■ Requirement ■
Only the lines of the data below from the one with "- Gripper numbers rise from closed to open" through the one with "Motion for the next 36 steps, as" are wanted. Repeat them exactly.

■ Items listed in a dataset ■
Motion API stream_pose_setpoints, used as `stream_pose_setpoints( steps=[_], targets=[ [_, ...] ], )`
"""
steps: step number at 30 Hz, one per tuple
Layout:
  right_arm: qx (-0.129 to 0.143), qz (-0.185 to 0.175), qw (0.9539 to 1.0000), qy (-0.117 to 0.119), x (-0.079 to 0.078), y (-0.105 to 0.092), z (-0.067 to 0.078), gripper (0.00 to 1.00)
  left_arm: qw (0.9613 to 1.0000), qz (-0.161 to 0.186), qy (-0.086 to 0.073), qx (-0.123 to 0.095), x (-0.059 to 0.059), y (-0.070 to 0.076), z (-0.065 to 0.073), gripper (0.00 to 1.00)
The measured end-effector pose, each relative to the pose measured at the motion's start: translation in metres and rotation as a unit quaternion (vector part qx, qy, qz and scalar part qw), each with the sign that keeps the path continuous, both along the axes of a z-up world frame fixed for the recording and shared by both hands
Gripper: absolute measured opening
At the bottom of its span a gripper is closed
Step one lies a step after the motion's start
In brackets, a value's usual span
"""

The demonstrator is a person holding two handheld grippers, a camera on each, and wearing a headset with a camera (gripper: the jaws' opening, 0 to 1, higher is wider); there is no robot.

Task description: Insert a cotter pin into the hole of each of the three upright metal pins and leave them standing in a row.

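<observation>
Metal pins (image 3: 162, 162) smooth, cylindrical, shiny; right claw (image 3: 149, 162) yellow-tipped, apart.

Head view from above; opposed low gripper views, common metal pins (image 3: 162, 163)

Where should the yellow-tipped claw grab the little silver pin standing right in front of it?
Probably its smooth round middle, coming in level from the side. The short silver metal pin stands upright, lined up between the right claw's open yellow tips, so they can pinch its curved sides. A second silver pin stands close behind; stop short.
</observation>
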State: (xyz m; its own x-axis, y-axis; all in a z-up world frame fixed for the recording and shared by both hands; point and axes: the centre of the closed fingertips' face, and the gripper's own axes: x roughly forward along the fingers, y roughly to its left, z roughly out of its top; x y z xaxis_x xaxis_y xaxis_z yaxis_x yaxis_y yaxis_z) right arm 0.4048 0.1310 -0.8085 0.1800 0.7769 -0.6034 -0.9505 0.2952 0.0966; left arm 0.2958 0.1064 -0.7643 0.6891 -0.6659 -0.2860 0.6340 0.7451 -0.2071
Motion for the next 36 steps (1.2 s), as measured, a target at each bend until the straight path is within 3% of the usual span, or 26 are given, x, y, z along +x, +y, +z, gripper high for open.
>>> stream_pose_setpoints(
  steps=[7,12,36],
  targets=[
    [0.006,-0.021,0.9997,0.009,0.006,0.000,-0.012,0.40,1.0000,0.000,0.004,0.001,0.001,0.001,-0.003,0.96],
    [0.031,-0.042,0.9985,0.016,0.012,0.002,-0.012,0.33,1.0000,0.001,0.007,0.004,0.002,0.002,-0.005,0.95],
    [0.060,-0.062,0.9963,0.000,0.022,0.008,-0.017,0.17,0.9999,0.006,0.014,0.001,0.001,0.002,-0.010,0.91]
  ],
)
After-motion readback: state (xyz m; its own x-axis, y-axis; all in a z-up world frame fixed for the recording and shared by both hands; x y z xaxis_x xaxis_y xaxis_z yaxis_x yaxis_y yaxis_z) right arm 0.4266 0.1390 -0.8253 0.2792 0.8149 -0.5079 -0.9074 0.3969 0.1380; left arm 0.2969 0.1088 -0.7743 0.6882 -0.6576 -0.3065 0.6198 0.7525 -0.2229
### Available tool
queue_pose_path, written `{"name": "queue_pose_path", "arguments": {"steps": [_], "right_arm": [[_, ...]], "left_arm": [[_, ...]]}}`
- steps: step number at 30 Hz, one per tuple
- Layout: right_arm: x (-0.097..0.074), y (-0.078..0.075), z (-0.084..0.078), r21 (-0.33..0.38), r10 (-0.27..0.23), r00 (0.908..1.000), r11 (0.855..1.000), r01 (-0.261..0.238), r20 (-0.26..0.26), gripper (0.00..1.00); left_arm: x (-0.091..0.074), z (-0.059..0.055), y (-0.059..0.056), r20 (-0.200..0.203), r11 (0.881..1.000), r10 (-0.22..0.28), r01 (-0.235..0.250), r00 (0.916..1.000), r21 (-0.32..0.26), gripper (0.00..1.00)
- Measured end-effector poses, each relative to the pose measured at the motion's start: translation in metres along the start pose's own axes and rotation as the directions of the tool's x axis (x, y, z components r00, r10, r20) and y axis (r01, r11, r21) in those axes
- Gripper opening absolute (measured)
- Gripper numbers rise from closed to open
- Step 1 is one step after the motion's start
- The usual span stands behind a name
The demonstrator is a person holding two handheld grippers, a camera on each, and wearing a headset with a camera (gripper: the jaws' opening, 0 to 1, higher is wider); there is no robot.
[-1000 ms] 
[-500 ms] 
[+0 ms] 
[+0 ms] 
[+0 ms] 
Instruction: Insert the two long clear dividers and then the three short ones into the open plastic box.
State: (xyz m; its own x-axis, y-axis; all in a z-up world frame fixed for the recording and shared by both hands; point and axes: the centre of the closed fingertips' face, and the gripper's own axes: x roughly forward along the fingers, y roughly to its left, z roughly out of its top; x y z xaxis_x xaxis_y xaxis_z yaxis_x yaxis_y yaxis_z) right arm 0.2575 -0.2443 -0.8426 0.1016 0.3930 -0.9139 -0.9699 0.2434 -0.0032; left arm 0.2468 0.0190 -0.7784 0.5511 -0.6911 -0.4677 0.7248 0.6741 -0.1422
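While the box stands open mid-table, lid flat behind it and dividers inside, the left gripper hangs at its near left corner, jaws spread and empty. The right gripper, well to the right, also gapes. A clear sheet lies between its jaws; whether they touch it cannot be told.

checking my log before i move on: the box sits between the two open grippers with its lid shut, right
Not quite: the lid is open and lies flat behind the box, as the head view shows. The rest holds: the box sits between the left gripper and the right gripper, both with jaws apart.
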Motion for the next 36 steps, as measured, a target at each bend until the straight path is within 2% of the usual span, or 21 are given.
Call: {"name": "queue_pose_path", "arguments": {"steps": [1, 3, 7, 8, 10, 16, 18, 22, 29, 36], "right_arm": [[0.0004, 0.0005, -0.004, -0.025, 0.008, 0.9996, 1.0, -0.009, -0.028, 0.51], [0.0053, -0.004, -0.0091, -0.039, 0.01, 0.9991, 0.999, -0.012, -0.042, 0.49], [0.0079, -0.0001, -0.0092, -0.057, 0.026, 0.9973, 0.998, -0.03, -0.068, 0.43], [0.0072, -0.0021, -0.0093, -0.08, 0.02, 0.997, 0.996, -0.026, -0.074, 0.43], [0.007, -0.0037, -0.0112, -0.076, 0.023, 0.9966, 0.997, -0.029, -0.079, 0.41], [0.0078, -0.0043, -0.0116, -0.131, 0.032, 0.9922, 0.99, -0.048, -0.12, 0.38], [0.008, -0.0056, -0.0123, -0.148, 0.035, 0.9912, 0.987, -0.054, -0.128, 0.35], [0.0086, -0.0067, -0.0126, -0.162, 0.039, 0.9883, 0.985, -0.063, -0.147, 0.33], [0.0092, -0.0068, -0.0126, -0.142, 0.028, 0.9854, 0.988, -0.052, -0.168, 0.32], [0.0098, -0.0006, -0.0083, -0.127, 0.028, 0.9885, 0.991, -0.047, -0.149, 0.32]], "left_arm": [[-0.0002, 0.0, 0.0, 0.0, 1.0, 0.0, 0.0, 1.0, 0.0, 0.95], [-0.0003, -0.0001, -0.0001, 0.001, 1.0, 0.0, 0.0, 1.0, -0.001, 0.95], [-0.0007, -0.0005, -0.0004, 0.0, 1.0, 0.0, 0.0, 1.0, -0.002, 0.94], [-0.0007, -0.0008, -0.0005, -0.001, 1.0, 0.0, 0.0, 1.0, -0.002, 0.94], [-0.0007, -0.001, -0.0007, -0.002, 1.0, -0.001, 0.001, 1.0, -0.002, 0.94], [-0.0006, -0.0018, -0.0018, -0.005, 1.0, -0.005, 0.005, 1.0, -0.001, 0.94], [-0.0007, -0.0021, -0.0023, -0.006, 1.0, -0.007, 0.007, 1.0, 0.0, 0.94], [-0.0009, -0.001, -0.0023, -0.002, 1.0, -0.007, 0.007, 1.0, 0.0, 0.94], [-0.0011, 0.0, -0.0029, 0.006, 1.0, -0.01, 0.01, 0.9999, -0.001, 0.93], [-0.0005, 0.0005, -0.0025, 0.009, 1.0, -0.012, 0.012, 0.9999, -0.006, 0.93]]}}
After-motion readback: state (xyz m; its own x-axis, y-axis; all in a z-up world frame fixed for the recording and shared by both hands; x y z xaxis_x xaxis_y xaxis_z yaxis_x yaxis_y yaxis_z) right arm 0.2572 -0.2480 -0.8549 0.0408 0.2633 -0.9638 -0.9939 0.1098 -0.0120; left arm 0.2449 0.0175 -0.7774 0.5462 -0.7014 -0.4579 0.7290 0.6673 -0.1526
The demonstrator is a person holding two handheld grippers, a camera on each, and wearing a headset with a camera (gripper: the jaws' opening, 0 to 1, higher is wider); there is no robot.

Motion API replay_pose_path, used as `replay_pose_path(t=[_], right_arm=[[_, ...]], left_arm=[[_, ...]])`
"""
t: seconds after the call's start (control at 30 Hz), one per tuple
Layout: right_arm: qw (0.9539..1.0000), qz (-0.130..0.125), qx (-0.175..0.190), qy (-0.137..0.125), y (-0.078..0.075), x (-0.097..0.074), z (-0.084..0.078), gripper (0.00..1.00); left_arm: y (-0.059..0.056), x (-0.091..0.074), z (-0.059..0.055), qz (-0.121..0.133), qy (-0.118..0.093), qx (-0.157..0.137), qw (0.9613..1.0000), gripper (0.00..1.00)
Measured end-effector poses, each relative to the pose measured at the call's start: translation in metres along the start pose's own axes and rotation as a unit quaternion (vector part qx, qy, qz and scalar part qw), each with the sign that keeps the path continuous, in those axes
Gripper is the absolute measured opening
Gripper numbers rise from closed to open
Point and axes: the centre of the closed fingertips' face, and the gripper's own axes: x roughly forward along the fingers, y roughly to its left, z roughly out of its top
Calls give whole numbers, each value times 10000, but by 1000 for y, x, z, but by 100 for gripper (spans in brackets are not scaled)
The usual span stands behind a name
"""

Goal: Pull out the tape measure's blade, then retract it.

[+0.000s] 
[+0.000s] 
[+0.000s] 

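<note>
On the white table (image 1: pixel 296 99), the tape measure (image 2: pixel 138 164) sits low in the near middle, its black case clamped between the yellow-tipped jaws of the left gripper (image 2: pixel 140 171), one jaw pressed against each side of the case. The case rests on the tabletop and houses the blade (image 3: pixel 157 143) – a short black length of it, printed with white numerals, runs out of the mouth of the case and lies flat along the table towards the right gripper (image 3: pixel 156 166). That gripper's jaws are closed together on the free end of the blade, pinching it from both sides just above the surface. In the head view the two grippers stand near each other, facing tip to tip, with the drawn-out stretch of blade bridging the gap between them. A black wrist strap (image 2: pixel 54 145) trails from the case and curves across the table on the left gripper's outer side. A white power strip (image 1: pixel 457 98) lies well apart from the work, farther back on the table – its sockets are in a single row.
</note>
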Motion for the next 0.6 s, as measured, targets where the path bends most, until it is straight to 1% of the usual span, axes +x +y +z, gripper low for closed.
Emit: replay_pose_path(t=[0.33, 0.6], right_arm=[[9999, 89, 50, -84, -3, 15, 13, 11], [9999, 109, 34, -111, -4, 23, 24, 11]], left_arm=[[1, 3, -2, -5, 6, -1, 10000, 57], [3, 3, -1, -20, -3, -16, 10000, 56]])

■ Solved exercise ■
- Gripper numbers rise from closed to open
- Step 1 is one step after the motion's start
- The usual span stands behind a name
The demonstrator is a person holding two handheld grippers, a camera on each, and wearing a headset with a camera (gripper: the jaws' opening, 0 to 1, higher is wider); there is no robot.
[-1000 ms] 
[-500 ms] 
[+0 ms] 
[+0 ms] 
[+0 ms] 
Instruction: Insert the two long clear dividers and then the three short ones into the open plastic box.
State: (xyz m; its own x-axis, y-axis; all in a z-up world frame fixed for the recording and shared by both hands; point and axes: the centre of the closed fingertips' face, and the gripper's own axes: x roughly forward along the fingers, y roughly to its left, z roughly out of its top; x y z xaxis_x xaxis_y xaxis_z yaxis_x yaxis_y yaxis_z) right arm 0.2575 -0.2443 -0.8426 0.1016 0.3930 -0.9139 -0.9699 0.2434 -0.0032; left arm 0.2468 0.0190 -0.7784 0.5511 -0.6911 -0.4677 0.7248 0.6741 -0.1422
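While the box stands open mid-table, lid flat behind it and dividers inside, the left gripper hangs at its near left corner, jaws spread and empty. The right gripper, well to the right, also gapes. A clear sheet lies between its jaws; whether they touch it cannot be told.

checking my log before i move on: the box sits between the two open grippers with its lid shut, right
Not quite: the lid is open and lies flat behind the box, as the head view shows. The rest holds: the box sits between the left gripper and the right gripper, both with jaws apart.
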Motion for the next 36 steps, as measured, a target at each bend until the straight path is within 2% of the usual span, or 21 are given.

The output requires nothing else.